***** RAW DATA *****

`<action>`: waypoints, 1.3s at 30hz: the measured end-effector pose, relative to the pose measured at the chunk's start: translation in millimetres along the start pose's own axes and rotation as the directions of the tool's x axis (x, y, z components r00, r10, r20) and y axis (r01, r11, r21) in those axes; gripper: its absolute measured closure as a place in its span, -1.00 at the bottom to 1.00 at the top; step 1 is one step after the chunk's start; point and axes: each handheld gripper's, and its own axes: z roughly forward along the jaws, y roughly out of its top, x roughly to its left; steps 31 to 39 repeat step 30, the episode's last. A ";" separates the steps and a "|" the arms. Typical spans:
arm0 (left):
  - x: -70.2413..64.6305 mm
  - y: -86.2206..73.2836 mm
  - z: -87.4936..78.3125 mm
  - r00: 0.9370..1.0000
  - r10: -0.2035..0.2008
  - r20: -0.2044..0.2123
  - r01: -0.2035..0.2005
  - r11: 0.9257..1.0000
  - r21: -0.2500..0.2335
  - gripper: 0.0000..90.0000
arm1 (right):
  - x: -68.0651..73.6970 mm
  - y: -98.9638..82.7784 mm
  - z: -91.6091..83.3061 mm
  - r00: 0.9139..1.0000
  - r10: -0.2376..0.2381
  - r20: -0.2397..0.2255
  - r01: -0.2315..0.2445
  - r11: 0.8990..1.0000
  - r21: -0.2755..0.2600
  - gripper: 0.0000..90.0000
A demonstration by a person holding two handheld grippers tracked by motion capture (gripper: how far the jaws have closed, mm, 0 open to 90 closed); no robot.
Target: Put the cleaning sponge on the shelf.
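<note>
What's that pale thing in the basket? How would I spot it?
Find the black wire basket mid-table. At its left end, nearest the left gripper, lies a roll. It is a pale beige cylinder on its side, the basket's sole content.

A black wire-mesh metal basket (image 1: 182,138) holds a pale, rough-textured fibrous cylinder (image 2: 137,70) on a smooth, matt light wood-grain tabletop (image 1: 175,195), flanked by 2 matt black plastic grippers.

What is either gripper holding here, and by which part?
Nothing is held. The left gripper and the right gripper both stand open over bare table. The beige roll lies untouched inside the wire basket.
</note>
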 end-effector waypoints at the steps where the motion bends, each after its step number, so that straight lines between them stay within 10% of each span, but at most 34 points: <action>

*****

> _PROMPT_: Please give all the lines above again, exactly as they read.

> _WORKED SOLUTION_:
`<action>`: waypoints, 1.3s at 30hz: the measured end-effector pose, relative to the pose measured at the chunk's start: translation in millimetres along the start pose's own axes and rotation as the directions of the tool's x axis (x, y, z components r00, r10, r20) and y axis (r01, r11, r21) in those axes; gripper: its absolute measured closure as a place in its span, -1.00 at the bottom to 1.00 at the top; step 1 is one step after the chunk's start; point and axes: each handheld gripper's, and its own axes: z roughly forward along the jaws, y roughly out of its top, x roughly to its left; steps 31 to 39 repeat step 30, the episode's last. A ";" separates the steps and a "|" the arms. Typical spans:
arm0 (left):
  - x: -70.2413..64.6305 mm
  - y: -86.2206..73.2836 mm
  - z: -87.4936..78.3125 mm
  - r00: 0.9370..1.0000
  - r10: -0.2035..0.2008
  - r20: -0.2044..0.2123
  - r01: -0.2035..0.2005
  - r11: 0.9257..1.0000
  - r21: -0.2500..0.2335
  - gripper: 0.0000..90.0000
arm1 (right):
  - x: -68.0651..73.6970 mm
  - y: -98.9638..82.7784 mm
  - z: -91.6091..83.3061 mm
  - r00: 0.9139..1.0000
  - r10: -0.2376..0.2381
  - r20: -0.2397..0.2255
  - r01: -0.2315..0.2445
  - r11: 0.8990..1.0000
  - r21: -0.2755..0.2600
  - gripper: 0.0000..90.0000
A demonstration by a person holding two handheld grippers tracked by motion capture (gripper: how far the jaws have closed, mm, 0 open to 90 closed); no robot.
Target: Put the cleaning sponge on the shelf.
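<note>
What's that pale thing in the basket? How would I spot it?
Find the black wire basket mid-table. At its left end, nearest the left gripper, lies a roll. It is a pale beige cylinder on its side, the basket's sole content.

A black wire-mesh metal basket (image 1: 182,138) holds a pale, rough-textured fibrous cylinder (image 2: 137,70) on a smooth, matt light wood-grain tabletop (image 1: 175,195), flanked by 2 matt black plastic grippers.

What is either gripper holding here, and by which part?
Nothing is held. The left gripper and the right gripper both stand open over bare table. The beige roll lies untouched inside the wire basket.
</note>
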 end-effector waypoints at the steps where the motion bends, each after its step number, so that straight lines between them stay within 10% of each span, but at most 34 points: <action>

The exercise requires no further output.